Exercise:
Could you copy, exactly as written, every line from the first line of the records through the one containing "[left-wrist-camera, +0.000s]"?

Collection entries

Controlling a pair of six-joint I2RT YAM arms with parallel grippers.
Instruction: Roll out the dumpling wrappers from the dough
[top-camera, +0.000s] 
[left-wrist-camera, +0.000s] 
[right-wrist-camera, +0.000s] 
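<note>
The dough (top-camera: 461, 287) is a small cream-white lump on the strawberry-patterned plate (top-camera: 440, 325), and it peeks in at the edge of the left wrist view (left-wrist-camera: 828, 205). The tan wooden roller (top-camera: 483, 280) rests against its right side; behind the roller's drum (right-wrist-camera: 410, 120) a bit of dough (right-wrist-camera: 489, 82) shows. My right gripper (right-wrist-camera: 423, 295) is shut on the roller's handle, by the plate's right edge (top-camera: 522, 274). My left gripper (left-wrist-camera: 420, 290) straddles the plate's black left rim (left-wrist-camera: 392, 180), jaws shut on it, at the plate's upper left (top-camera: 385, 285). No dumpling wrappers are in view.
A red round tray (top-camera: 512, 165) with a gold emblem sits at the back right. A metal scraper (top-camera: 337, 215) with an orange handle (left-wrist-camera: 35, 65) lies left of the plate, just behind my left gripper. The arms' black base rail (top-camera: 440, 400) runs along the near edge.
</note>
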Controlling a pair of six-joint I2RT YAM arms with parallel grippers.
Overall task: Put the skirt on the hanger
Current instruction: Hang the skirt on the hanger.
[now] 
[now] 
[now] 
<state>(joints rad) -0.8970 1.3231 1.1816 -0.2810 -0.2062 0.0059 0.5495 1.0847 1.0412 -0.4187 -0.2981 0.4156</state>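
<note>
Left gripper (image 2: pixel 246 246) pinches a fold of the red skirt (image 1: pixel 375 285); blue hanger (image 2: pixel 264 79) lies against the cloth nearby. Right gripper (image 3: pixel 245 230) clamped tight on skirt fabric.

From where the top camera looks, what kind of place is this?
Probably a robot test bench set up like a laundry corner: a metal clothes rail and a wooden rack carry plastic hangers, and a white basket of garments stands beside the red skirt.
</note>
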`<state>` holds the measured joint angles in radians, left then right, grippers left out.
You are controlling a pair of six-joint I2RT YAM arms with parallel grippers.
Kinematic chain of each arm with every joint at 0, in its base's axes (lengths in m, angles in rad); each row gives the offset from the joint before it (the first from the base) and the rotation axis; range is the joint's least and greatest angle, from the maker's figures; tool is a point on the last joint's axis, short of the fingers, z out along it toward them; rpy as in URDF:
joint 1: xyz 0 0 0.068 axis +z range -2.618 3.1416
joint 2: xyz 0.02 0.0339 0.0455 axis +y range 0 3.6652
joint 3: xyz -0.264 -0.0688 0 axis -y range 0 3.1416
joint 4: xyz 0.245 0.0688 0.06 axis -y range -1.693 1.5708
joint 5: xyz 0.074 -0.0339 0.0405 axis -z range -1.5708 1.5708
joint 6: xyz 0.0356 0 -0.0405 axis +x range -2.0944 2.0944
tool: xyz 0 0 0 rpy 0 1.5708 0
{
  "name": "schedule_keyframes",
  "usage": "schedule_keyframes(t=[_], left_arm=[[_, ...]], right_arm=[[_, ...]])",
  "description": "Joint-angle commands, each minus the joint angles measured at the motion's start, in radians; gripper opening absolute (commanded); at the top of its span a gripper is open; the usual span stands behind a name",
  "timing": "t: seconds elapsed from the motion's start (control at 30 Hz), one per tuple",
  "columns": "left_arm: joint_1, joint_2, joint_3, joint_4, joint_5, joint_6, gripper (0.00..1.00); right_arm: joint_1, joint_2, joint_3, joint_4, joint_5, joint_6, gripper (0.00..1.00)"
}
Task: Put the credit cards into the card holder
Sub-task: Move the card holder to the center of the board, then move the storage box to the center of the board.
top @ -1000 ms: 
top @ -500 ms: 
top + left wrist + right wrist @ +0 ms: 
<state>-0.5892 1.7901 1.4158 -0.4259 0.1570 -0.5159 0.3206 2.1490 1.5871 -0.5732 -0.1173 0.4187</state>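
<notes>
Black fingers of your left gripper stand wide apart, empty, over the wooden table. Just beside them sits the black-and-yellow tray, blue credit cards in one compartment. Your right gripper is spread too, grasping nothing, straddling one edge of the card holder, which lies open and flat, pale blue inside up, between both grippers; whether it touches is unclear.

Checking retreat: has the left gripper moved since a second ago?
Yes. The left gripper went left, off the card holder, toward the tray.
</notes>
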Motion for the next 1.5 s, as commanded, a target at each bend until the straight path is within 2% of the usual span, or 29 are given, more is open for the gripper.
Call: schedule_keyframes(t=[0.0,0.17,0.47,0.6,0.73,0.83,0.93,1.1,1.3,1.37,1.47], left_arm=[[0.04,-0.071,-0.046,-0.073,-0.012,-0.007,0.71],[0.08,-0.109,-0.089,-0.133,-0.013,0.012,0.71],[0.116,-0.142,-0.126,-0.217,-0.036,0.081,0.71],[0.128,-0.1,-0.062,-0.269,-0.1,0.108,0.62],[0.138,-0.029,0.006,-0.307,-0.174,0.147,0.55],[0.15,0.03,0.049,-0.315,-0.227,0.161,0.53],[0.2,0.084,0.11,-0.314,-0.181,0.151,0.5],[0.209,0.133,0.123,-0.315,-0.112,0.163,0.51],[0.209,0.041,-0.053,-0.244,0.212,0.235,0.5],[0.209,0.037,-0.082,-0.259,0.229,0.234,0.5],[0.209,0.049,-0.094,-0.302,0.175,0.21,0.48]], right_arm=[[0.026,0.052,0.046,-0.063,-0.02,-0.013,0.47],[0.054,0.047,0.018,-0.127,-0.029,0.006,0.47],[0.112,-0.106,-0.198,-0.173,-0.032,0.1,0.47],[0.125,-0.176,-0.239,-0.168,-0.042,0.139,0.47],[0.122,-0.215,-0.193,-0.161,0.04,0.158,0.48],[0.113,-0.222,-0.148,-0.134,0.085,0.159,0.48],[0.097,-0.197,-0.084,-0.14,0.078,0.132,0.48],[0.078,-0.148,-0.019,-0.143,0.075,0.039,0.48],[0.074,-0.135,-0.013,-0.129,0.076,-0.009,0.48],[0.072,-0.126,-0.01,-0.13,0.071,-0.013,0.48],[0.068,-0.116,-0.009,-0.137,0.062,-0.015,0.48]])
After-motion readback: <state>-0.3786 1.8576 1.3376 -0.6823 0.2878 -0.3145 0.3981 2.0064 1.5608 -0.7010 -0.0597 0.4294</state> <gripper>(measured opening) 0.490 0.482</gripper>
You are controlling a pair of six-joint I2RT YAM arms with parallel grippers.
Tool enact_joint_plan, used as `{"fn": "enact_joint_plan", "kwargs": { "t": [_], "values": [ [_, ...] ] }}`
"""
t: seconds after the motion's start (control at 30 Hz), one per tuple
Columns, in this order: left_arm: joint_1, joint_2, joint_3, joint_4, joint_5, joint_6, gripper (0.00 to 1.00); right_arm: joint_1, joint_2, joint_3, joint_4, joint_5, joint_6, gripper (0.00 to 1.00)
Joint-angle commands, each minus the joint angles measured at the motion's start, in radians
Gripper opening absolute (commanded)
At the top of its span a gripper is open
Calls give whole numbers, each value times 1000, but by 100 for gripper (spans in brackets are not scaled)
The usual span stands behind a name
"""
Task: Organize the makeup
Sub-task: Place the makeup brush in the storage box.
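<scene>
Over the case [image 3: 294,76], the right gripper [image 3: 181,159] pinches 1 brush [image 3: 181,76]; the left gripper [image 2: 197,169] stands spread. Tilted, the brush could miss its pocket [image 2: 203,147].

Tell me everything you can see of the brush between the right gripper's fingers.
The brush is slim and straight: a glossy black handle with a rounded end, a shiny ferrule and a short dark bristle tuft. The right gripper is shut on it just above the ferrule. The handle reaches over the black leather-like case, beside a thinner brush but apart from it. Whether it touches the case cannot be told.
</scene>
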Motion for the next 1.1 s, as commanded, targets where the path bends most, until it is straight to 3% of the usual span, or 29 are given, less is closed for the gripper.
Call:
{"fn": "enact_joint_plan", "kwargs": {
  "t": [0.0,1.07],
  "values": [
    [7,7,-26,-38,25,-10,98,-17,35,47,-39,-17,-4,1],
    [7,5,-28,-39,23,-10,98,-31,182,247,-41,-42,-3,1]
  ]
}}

Written response:
Controlling a pair of six-joint I2RT YAM arms with parallel grippers.
Instruction: Roll out the dumpling wrappers from the dough
[top-camera, +0.000s] 
[left-wrist-camera, +0.000s] 

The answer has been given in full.